I. PROCEDURAL BACKGROUND
Petitioner, Albert H. Borden ("Borden"), filed a petition for habeas corpus relief on or about March 31, 2009. According to the allegations contained in his petition, Borden was convicted, on or about January 12, 2001, pursuant to a guilty plea to third degree endangering the welfare of a child, in violation of N.J.S.A. 2C:24-4(a), in the Superior Court of New Jersey, Burlington County. On April 12, 2001, at the sentencing hearing, the sentencing court rejected the plea agreement between the State and Borden, which had recommended a sentence limited to no more than 364 days in jail with a concurrent sentence for a probation violation, and the court advised Borden that he had the right to withdraw his guilty plea and reinstate his not guilty plea and proceed to trial. The judge also advised Borden that an evaluation conducted by the Adult Diagnostic and Treatment Center ("ADTC") had determined that he qualified as a repetitive and compulsive sex offender under N.J.S.A. 2C:47-3. Borden told the sentencing court that he did not wish to change his plea or challenge the ADTC evaluation. Accordingly, the court sentenced Borden to four years in prison to be served at the ADTC, with a concurrent 18-month sentence for a probation violation. Borden was advised that he had the right to file an appeal within 45 days, but Borden elected not to do so. State v. Borden, 2007 WL 2780837 (N.J.Super. A.D., Sept. 26, 2007).Thereafter, on December 11, 2003, the Supreme Court of New Jersey decided State v. Bellamy, 178 N.J. 127 (2003), and six months later, on June 10, 2004, Borden filed a petition for post-conviction relief ("PCR") in state court.
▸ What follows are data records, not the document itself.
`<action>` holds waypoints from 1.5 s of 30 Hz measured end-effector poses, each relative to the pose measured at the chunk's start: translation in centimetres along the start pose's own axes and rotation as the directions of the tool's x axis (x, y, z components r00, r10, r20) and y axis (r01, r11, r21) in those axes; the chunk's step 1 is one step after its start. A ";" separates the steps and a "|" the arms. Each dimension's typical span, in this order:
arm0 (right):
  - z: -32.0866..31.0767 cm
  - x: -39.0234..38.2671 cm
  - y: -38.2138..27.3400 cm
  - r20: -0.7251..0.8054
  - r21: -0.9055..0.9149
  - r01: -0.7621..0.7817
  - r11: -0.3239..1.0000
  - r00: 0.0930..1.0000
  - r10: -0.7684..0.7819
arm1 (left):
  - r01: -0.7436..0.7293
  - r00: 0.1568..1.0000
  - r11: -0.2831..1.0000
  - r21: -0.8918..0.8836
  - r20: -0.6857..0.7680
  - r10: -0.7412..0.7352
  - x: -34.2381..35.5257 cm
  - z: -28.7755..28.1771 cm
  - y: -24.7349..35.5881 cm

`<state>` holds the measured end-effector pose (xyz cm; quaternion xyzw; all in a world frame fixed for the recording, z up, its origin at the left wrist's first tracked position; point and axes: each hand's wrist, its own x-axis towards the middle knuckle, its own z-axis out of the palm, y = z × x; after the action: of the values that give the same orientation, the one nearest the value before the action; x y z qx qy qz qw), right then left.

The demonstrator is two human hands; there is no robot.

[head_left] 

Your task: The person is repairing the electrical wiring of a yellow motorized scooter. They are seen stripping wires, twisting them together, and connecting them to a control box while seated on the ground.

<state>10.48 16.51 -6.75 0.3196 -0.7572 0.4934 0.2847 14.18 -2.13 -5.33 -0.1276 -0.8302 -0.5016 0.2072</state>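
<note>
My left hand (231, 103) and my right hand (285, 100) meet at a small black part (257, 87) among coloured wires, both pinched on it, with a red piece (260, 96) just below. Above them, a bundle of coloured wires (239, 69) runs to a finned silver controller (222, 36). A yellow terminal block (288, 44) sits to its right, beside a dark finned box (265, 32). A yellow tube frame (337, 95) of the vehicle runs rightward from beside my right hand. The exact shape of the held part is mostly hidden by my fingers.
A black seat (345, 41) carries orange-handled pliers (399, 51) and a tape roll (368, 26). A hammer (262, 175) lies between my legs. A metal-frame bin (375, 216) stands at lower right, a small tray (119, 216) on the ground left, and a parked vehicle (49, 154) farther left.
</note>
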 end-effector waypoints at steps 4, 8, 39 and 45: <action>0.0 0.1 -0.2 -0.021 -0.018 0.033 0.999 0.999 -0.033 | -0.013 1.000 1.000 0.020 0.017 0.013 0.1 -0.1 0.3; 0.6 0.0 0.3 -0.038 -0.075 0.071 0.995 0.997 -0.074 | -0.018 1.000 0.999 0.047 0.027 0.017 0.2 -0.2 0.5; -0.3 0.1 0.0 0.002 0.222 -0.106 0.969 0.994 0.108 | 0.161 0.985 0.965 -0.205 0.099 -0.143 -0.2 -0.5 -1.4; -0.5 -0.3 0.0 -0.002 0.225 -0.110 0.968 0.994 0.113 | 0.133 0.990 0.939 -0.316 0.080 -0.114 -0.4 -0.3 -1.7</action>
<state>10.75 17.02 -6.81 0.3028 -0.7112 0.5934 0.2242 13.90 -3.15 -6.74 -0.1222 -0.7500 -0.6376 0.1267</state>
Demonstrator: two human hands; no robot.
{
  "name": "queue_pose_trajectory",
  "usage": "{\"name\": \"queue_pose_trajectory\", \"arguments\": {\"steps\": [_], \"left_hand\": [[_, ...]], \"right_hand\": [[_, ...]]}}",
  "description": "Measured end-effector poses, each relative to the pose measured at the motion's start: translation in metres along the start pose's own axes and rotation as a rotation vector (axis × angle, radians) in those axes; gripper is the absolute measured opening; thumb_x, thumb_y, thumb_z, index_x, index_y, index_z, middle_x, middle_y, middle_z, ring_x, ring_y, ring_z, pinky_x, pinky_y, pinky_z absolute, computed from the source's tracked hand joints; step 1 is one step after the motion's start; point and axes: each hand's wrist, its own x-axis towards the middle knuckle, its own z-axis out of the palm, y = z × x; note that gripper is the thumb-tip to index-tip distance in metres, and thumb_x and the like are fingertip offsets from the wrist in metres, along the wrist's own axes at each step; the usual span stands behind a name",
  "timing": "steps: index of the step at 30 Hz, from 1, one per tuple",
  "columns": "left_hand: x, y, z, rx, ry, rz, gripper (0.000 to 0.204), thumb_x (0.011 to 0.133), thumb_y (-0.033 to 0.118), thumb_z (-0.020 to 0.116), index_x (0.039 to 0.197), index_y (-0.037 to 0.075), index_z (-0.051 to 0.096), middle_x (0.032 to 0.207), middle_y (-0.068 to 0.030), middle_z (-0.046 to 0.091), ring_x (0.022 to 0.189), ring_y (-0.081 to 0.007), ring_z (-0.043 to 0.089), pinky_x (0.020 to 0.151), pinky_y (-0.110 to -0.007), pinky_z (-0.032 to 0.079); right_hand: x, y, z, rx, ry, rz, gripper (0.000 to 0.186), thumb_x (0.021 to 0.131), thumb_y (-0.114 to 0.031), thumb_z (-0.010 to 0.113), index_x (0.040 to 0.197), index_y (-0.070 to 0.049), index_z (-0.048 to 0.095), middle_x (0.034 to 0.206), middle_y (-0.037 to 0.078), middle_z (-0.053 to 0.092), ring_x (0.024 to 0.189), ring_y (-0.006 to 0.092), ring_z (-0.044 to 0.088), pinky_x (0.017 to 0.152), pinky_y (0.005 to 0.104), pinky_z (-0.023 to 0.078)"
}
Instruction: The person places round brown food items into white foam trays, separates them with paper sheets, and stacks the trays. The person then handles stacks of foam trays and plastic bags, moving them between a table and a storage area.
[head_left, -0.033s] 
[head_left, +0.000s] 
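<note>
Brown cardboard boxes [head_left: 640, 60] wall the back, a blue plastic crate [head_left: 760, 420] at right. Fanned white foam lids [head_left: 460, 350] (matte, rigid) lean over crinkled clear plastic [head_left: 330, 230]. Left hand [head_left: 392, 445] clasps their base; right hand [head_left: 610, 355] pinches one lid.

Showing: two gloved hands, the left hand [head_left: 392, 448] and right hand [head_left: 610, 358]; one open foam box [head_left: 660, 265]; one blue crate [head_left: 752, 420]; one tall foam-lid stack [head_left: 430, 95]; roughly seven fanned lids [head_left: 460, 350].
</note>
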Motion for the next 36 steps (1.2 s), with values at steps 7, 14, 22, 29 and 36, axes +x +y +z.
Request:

In his petition, Borden indicated that he had served his criminal sentence, and he was now involuntarily committed under the SVPA. Borden argued that his criminal conviction should be vacated because his trial attorney was ineffective and failed to advise him before he entered his guilty plea that the SVPA would apply to him. The state PCR court denied relief to Borden, expressly finding:
In State v. Bellamy, the Supreme Court of New Jersey held that civil commitment under the Sexually Violent Predator Act ("SVPA") is neither penal nor direct, but fundamental fairness requires that a trial court, prior to accepting a plea to a predicate offense under the SVPA, must ensure that the defendant understands that there is a possibility of future commitment under the SVPA, and that the commitment may be for an indefinite period of time, up to and including lifetime commitment. The Court further held that a trial court must inform a defendant of these consequences prior to accepting a guilty plea, and that an appropriate remedy is remand to allow a defendant to move to withdraw his plea. However, this new rule of law was to be given limited retroactive application.
The holding in Bellamy was specifically given limited retroactive effect by our [c]ourt. This category of retroactivity applies only to cases pending direct review at the same [time] . . . the Bellamy decision was handed down. [Defendant] never filed a direct appeal and therefore cannot be said to have a case pending at the time Bellamy was decided.Borden, 2007 WL 2780837 *1.
Borden appealed, and the Appellate Division affirmed the state PCR court's denial of relief on September 26, 2007. Borden, 2007 WL 2780837 *2. The Supreme Court of New Jersey denied certification on April 1, 2008.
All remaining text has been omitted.